■ TASK OBJECTIVE
In your reply, reproduce every line of the data without any alteration.
== DATA ==
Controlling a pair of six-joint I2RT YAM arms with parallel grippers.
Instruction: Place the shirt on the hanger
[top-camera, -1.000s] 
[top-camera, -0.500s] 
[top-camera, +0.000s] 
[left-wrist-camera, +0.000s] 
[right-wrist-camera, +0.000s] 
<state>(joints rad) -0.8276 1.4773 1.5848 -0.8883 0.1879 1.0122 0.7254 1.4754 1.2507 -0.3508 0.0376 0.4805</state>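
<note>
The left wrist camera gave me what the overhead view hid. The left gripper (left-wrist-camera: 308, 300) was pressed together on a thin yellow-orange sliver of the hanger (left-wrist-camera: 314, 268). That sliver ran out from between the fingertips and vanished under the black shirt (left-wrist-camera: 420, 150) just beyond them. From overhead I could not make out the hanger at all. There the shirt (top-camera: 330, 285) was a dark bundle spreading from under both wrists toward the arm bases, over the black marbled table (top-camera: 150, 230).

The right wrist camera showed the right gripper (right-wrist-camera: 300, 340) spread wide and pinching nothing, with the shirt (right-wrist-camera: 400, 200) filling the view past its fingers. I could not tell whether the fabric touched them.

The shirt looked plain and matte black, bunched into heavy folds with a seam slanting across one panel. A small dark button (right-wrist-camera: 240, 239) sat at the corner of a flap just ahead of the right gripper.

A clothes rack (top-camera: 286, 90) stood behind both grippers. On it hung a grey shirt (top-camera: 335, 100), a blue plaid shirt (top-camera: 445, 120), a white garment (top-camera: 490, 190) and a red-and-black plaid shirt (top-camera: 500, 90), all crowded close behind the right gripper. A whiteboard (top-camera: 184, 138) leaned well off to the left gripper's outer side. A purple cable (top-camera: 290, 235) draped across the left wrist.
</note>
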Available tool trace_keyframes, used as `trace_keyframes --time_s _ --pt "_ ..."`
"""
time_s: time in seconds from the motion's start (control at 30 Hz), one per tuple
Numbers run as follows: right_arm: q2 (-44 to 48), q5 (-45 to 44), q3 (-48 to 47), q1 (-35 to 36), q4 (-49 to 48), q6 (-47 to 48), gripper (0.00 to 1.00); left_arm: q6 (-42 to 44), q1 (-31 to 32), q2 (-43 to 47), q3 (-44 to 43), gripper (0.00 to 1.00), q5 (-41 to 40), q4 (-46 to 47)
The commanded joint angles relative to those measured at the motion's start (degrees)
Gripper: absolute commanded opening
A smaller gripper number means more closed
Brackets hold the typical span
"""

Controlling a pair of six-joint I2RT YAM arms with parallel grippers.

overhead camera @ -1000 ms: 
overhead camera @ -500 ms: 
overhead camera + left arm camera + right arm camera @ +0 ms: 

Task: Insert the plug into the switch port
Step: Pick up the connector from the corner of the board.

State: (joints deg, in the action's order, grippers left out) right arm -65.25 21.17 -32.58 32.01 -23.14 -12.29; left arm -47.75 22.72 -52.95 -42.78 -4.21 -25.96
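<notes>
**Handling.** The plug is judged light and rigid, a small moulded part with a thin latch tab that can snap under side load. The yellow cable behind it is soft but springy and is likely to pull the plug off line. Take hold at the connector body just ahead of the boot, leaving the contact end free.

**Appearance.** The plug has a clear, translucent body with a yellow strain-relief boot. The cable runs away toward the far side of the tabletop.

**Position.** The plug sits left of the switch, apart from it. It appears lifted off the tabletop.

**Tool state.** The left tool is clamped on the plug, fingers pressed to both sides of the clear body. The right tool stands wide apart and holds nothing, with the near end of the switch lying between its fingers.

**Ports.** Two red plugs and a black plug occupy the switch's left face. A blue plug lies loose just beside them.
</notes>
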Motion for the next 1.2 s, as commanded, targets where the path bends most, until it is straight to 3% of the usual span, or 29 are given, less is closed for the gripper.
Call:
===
■ EXERCISE OUTPUT
Controlling a pair of six-joint I2RT YAM arms with parallel grippers.
Instruction: Place the shirt on the hanger
[top-camera, -1.000s] 
[top-camera, -0.500s] 
[top-camera, +0.000s] 
[left-wrist-camera, +0.000s] 
[right-wrist-camera, +0.000s] 
<state>(joints rad) -0.8276 1.4773 1.5848 -0.8883 0.1879 1.0122 0.7254 1.4754 1.2507 -0.3508 0.0376 0.4805</state>
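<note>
The left wrist camera gave me what the overhead view hid. The left gripper (left-wrist-camera: 308, 300) was pressed together on a thin yellow-orange sliver of the hanger (left-wrist-camera: 314, 268). That sliver ran out from between the fingertips and vanished under the black shirt (left-wrist-camera: 420, 150) just beyond them. From overhead I could not make out the hanger at all. There the shirt (top-camera: 330, 285) was a dark bundle spreading from under both wrists toward the arm bases, over the black marbled table (top-camera: 150, 230).

The right wrist camera showed the right gripper (right-wrist-camera: 300, 340) spread wide and pinching nothing, with the shirt (right-wrist-camera: 400, 200) filling the view past its fingers. I could not tell whether the fabric touched them.

The shirt looked plain and matte black, bunched into heavy folds with a seam slanting across one panel. A small dark button (right-wrist-camera: 240, 239) sat at the corner of a flap just ahead of the right gripper.

A clothes rack (top-camera: 286, 90) stood behind both grippers. On it hung a grey shirt (top-camera: 335, 100), a blue plaid shirt (top-camera: 445, 120), a white garment (top-camera: 490, 190) and a red-and-black plaid shirt (top-camera: 500, 90), all crowded close behind the right gripper. A whiteboard (top-camera: 184, 138) leaned well off to the left gripper's outer side. A purple cable (top-camera: 290, 235) draped across the left wrist.
</note>
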Available tool trace_keyframes, used as `trace_keyframes --time_s _ --pt "_ ..."`
"""
time_s: time in seconds from the motion's start (control at 30 Hz), one per tuple
Numbers run as follows: right_arm: q2 (-44 to 48), q5 (-45 to 44), q3 (-48 to 47), q1 (-35 to 36), q4 (-49 to 48), q6 (-47 to 48), gripper (0.00 to 1.00); left_arm: q6 (-42 to 44), q1 (-31 to 32), q2 (-43 to 47), q3 (-44 to 43), gripper (0.00 to 1.00), q5 (-41 to 40), q4 (-46 to 47)
The commanded joint angles relative to those measured at the motion's start (degrees)
Gripper: absolute commanded opening
A smaller gripper number means more closed
Brackets hold the typical span
"""

Controlling a pair of six-joint I2RT YAM arms with parallel grippers.

overhead camera @ -1000 ms: 
overhead camera @ -500 ms: 
overhead camera + left arm camera + right arm camera @ +0 ms: 

Task: Insert the plug into the switch port
Step: Pick up the connector from the corner of the board.

State: (joints deg, in the action's order, grippers left out) right arm -65.25 21.17 -32.58 32.01 -23.14 -12.29; left arm -47.75 22.72 -52.95 -42.78 -4.21 -25.96
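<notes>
**Handling.** The plug is judged light and rigid, a small moulded part with a thin latch tab that can snap under side load. The yellow cable behind it is soft but springy and is likely to pull the plug off line. Take hold at the connector body just ahead of the boot, leaving the contact end free.

**Appearance.** The plug has a clear, translucent body with a yellow strain-relief boot. The cable runs away toward the far side of the tabletop.

**Position.** The plug sits left of the switch, apart from it. It appears lifted off the tabletop.

**Tool state.** The left tool is clamped on the plug, fingers pressed to both sides of the clear body. The right tool stands wide apart and holds nothing, with the near end of the switch lying between its fingers.

**Ports.** Two red plugs and a black plug occupy the switch's left face. A blue plug lies loose just beside them.
</notes>
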Motion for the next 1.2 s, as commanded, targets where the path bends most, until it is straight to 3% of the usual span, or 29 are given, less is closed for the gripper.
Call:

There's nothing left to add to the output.